Схватили меня и затащили во двор, а оттуда в дом. Я пыталась сопротивляться, да куда там. Одна, а мужиков трое, и все коренастые. Двое — те, что в прокуратуре околачивались. Третий приставил мне к горлу кривой такой кинжал и рычит: «Будешь брыкаться — зарэжу сперва тебя, а потом твою маму и девчонку. Сделаешь, что прикажут, — всем хорошо будет».
Тут за меня вступился тот, который постарше: «Не видишь, трясется она, как овечий хвост. Не пугай, все выполнит. Куда ей деваться?» И ко мне обратился: «У тебя в шкафу дело и пакет, а в нем бриллиант в сафьяновой коробочке. Ты его оттуда вытащи и нам передай. Только и всего!»
Я ответила, что не успею этого сделать, как меня тут же арестуют. И им несдобровать.
«Арестуют, если по-глупому украсть, а надо мозгами пошевелить. На другого человека подозрение наведи. Лучше всего — на начальство. Оно выкрутится. Мы тебе заплатим и за это. Иди, возьми алмаз и спрячь.
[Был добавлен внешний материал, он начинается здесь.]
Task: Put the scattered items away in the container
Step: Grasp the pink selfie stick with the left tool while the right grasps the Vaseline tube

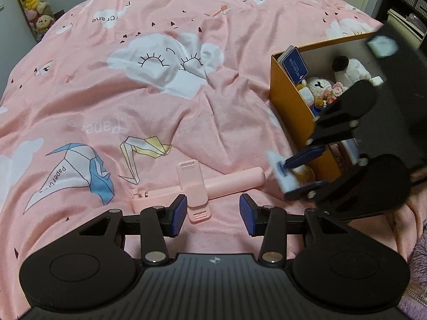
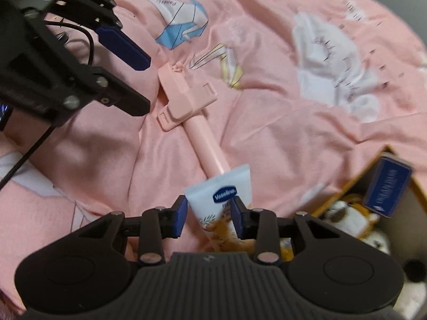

А вечером мальчик домой к тебе придет, корзину с фруктами принесет. Ты камень затолкай внутрь переспелого граната, он на дне будет лежать, а коробочку мальчишке отдай, как знак, что все сделано.
Завтра утром твоя мать пусть найдет в гараже шофера большой американской машины, на которой фрукты из сельхозартели в другие города возят, и попросит, чтобы он передал корзину по дороге твоему знакомому. Ее наш человек возьмет. В корзине под гранатами для тебя деньги будут, много денег — тебе за три года столько не заработать. Потом еще два мешка муки-сеянки получишь и пуховый платок. А откажешься или донесешь, — берегись! Кинжал у него острый, — он кивнул на своего дружка. — Выбирай! Нас послушаешь — хорошо жить будешь, нет — на тот свет отправишься и маму с дочкой с собой прихватишь».
Я и про обед забыла. Вернулась в прокуратуру как во сне. Осторожненько пакет вскрыла, коробочку — в ридикюль, а потом расписку напечатала и подписала за Николая Кузьмича. Вечером ее в дело сунула и отнесла Сергею Петровичу. Все гладко сошло. В первые дни волновалась, уговаривала себя — никто, мол, не пострадает: у спекулянтов столько добра изъяли, подумаешь, один камень. Следователя, Сергея Петровича, обвинить не за что, меня выручит расписка, а на прокурора никто плохого не подумает. В крайнем случае решат, что он по рассеянности потерял драгоценность.
Маслову осудили. Николай Кузьмич постепенно оправился от болезни и ушел на пенсию. А молодой следователь, вы, наверное, уже догадались, что его фамилия была Миронов, с тех пор мечтал найти бриллиант, похищенный и по его вине. Теперь понимаете, почему мне так важно было удостовериться, что найден именно «Визирь»?
Старому ювелиру не терпелось узнать, как бриллиант снова очутился в руках Миронова.
Куда исчез «Визирь»
«Некоторые детали я опущу, — начал Сергей Петрович, — но об основных моментах сказать можно. Те люди, которые завладели алмазом, оказались дезертирами. Они ходили в подручных у матерых уголовников, проживали под чужими фамилиями в частном секторе. Один квартировал в пристройке, а две соседние комнаты снимала эвакуированная семья часовых дел мастера. Во время облавы преступник, захваченный врасплох, начал отстреливаться, но был убит. Маслова опознала в нем того, кто угрожал ей кинжалом. Бриллианта при нем не оказалось.
После победы над фашистской Германией семья часовщика вернулась в родные места. Через несколько лет они получили новую квартиру, а когда размещали вещи, хозяин решил почистить старинные настенные часы, побывавшие с ними в эвакуации. Вынув механизм, он обнаружил за циферблатом потертую сафьяновую коробочку, а в ней — крупный бриллиант. О находке он счел за благо сообщить, куда следует, так как догадался, кто его туда засунул. Вот такая история приключилась с “Визирем”».